What is being asked: As you work through the listing below, copy each line exactly and drop the images.

—————

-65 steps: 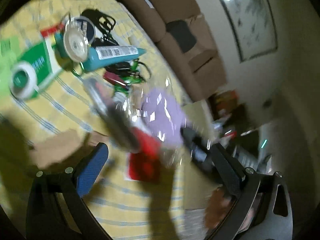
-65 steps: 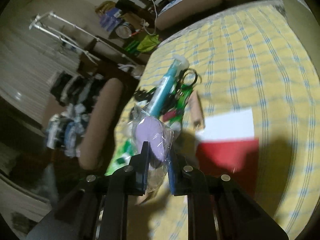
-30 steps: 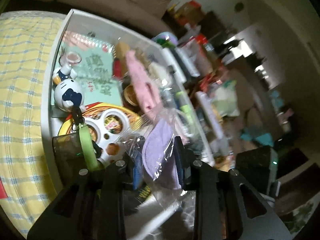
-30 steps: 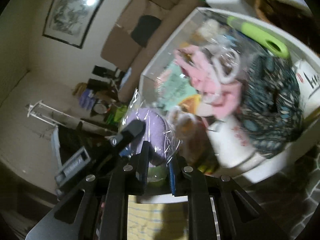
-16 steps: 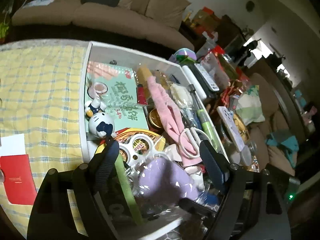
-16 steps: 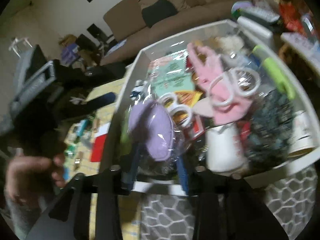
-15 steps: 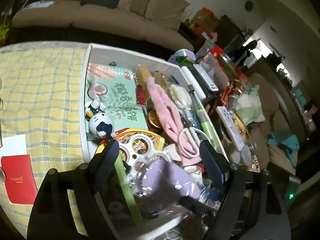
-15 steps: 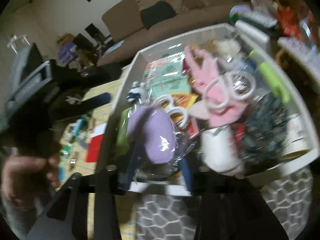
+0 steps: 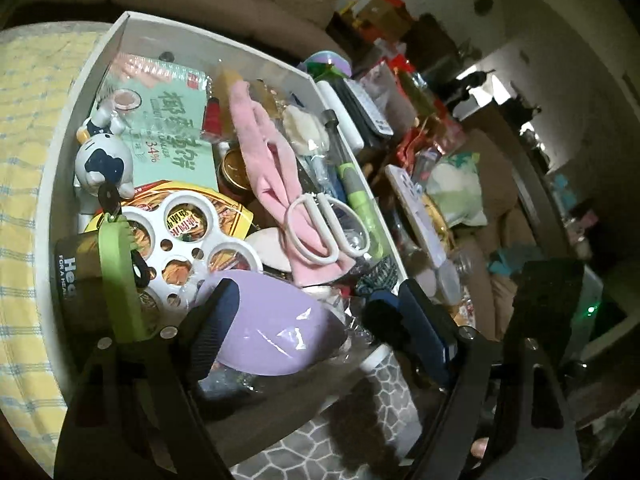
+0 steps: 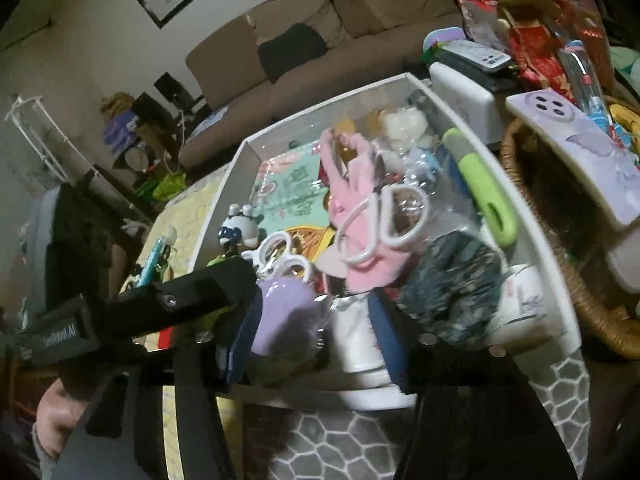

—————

Solution for this problem:
-65 steps: 
-65 steps: 
-30 steps: 
-30 steps: 
-16 steps: 
-16 steps: 
-15 steps: 
-15 steps: 
+0 steps: 
+0 steps: 

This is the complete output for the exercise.